# Neural ODEs with Euler's Method

}

In classical data modelling problems, we have $N$ pairs of data $(x_{i}, y_{i})$ that are used in training of the model. To make a prediction, we feed a new data point $x^{*}$ into the model to find $y^{*}$. We assume that there is an inherent relationship between pairs of $(x,y)$. In other words, there is an unknown function $F$ that maps between domains $X$ and $Y$. The machine learning approaches can be used to approximate the function $F$.

## How would we like to approximate $F$?

We can try to approximate the function $F$ with curve fitting or neural networks. By using neural networks, we assume that there is a continuous and differentiable relationship between $x$ and $y$. Therefore, our approximation of $F$ is differentiable. What about modeling derivative of $F$ instead of itself? In terms of parametric efficiency, modeling the derivative may be practical.

$F(x)=\int f(x) dx \textrm{, where } F^{\prime}(x)=f$ $\frac{d y}{d x} \approx f(x, y)$

We are planning to approximate an ODE that governs the function F which is $f$. Solving the approximated ODE is equivalent to function approximation of $F$. Numerical methods can be utilized to solve an approximated ODE. In this post, we will use a simple numerical method which is Euler’s Method. The source of the idea is the beautiful blog of “Understanding Neural ODEs” by Jonth Sinai.

## What is Euler’s Method?

Euler Method is simply re-writing the basic definition of the gradient at a point with a fixed step size $\delta$.

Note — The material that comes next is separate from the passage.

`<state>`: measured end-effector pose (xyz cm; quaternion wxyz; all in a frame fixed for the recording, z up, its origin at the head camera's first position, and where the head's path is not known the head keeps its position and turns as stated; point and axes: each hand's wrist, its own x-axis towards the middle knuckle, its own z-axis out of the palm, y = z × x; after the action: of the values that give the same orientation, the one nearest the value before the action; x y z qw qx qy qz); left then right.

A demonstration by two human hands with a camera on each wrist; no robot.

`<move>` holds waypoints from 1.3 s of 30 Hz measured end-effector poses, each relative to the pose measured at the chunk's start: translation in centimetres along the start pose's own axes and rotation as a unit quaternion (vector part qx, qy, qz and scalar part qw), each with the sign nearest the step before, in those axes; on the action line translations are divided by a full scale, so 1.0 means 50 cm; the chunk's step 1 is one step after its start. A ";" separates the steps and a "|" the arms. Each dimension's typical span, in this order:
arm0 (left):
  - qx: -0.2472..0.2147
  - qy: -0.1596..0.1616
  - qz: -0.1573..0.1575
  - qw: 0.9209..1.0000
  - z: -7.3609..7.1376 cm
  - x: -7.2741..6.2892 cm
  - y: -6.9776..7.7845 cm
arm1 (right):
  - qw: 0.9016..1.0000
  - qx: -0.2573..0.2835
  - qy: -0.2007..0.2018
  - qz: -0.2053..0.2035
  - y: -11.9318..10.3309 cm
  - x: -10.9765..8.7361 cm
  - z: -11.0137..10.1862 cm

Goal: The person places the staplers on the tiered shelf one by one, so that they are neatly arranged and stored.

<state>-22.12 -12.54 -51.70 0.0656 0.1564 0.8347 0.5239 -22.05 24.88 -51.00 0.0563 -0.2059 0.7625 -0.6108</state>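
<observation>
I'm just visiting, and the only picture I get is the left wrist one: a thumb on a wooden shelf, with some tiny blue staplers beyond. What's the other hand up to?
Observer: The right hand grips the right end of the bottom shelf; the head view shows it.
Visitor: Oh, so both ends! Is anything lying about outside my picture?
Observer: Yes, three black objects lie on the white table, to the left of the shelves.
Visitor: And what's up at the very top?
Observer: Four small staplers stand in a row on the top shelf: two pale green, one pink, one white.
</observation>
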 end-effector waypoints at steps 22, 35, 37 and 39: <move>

$\frac{d y}{d x} \approx \frac{y(x+\delta)-y(x)}{\delta}$ $y(x+\delta)=y(x)+\delta \frac{d y}{d x}$

The algorithm for the Euler’s Method is following:

• define $f=(x,y)$ derivative of $F(x)$
• input $x_{0}$ and $y_{0}$
• input step size $\delta$ and number of steps $n$
• for $j$ from 1 to $n$:
• $m=f(x_{0},y_{0})$
• $y_{1}$ = $y_{0}+\delta * m$
• $x_{1}=x_{0}+h$
• $x_{0}=x_{1}$
• $y_{0}=y_{1}$

It is iteratively using the gradient at the current point to decide in which direction to move in and by how much.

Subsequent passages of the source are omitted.